DATA EXTRACT:
===============

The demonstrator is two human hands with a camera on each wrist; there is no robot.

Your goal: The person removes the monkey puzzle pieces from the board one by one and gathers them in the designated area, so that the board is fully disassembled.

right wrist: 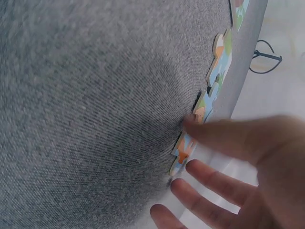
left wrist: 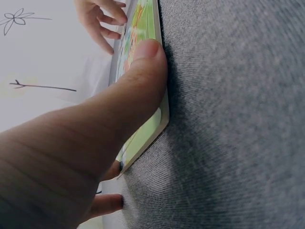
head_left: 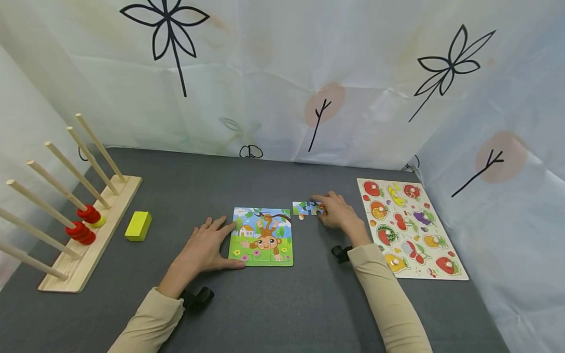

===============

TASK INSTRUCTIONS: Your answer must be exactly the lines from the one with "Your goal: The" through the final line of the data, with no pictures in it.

ANSWER SPACE:
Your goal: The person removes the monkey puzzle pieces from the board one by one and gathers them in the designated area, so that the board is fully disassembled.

right wrist: 
left wrist: 
head_left: 

The output contains nothing more.